Infection control was paid lip service, nobody wore gloves for normal operative care and instruments were often 'sterilised' in boiling water. In fact, in those days before HIV and CJD, the greatest infection concern was to avoid contaminating a root canal that had been rendered 'sterile' to the bacterial culture techniques then available.

Since qualification, in the area of conservative dentistry alone, I have had to learn: light curing of composites, resin-modified GIC and compomers, internal and external bleaching, endodontic microscopy, rotary endodontics using NiTi, thermal condensation of gutta-percha, surgical endodontics, use of mineral trioxide aggregate (MTA), dentine bonding (all of it), porcelain laminate veneers and resin bonded crowns, resin bonded bridgework, all-ceramic crowns and bridgework, endosseous implants, minimally invasive dentistry, occlusion (that's right I did all those fillings and crowns as an undergraduate without even knowing how the teeth fit together or slide over each other), the diagnosis of tooth wear (and treatment of this using composite build-ups rather than crowns) – that is effectively everything I do now. Isn't this what lifelong learning is about?

Emphasising understanding

The emphasis must surely be on producing a student who is capable of doing many things with a deep understanding of what is in the patients' best interests and the basic skills to apply this knowledge to (as yet unknown) new materials, techniques and the patients' needs. Of course they need to have skills and experience as an undergraduate to prepare them for practice, and virtually all students now gain primary care 'outreach' experience which my generation never did. The General Dental Council's (GDC's) new Preparing for Practice guidance (GDC 2012) recognises the many required skills and this will be the driver for future undergraduate education. For those who argue that students must do a number of items of treatment – what things should be counted and what absolute number must be reached? Would one less be too few and what action should be taken if there was over-prescription to reach the number? Real measures of success for our profession are much more difficult to record because they often mean the disease has never arisen as a result of successful preventive interventions.

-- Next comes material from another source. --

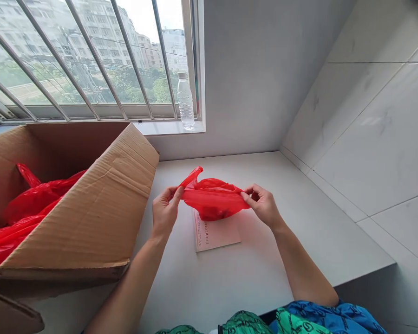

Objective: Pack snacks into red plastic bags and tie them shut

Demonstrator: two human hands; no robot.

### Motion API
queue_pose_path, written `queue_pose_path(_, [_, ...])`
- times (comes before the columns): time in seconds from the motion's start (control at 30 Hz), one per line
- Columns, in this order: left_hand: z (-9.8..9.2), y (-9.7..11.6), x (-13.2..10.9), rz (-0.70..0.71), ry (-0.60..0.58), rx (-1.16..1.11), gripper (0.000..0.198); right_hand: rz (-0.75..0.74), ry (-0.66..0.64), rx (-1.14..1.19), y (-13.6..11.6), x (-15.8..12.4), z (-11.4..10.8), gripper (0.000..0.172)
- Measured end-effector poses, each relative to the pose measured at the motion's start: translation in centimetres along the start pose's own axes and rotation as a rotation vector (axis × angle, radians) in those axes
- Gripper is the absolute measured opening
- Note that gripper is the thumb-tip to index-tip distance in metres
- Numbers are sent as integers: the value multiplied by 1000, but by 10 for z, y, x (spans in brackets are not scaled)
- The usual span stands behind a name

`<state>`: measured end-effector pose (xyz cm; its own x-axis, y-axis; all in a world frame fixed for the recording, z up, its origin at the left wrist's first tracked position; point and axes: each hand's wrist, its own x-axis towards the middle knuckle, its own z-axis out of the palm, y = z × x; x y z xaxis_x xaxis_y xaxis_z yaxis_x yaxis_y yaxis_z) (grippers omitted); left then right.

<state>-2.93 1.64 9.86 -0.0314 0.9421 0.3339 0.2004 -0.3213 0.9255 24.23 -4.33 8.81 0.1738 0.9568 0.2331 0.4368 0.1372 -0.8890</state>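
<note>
Counter point(198, 297) lies open rightward to the tiled wall point(362, 139) (cardboard box point(80, 218) crowding left). Left hand point(165, 212) and right hand point(261, 204) pinch a red plastic bag point(212, 199).

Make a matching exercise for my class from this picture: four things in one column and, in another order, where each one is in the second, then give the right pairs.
Things
1. clear plastic water bottle
2. red plastic bag
3. printed paper
4. cardboard box

Places
A. gripped between the left hand and right hand
B. standing on the window sill
C. lying on the white counter, beneath the bag
D. open, with red plastic inside

Right pairs: 1-B, 2-A, 3-C, 4-D
</note>
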Motion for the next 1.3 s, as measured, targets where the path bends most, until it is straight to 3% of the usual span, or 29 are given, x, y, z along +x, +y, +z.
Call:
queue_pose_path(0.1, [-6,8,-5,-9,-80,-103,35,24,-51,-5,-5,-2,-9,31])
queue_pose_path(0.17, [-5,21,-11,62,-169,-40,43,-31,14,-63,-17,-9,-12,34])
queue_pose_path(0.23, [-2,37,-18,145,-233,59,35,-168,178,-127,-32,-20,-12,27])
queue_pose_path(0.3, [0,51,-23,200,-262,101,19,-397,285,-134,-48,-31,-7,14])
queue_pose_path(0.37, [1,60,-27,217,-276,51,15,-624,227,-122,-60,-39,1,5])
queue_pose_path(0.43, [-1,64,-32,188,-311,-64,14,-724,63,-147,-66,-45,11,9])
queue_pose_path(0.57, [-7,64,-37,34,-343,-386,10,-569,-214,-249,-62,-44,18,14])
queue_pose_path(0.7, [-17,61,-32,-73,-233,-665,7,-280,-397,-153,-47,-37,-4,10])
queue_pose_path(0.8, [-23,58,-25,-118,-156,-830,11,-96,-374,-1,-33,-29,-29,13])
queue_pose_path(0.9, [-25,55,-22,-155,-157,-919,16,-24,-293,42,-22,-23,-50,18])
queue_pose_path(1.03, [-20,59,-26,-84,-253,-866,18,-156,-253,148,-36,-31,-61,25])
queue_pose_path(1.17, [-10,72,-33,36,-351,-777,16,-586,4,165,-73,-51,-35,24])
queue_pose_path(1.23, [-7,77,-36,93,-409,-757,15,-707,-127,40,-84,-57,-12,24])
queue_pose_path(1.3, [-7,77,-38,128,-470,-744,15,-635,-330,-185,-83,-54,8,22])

General dental practice and dental foundation training (ie dental foundation training year one [DF1] and vocational training [VT]) have also changed, including the acronyms. The latter didn't even exist when I qualified. The average DF1 trainee now will complete very few crowns in their first year – many will also see few complete denture patients. The number of crowns prescribed in general dental practice in England has fallen markedly. Is this only because of UDA values or also because there are alternative forms of, minimally invasive, treatment being delivered?

Conclusion

Over 28 years of teaching I can definitely say that our new dental graduates are every bit as capable as my peers but the world has changed, and every generation thinks those behind them have the 'wrong' values. Numbers of things done (well or badly?) are a poor measure of what people are capable of. The ability to diagnose and treat holistically, while conserving healthy tissue is a more pertinent skill. I'm happy to defend the new graduates, the schools that produce them, and the regulator who inspects them. We learn a lot of dentistry as an undergraduate (which is why it takes so long) but it's not just fillings, it's all of dentistry to the level required by the GDC which is why they inspect us. After graduation we learn so much more and that takes the whole of our practising careers. In our increasingly complex world we should beware of simplistic solutions. Before we 'point out the speck' in another's eye we should perhaps try to recall, with full clarity, our own undergraduate careers.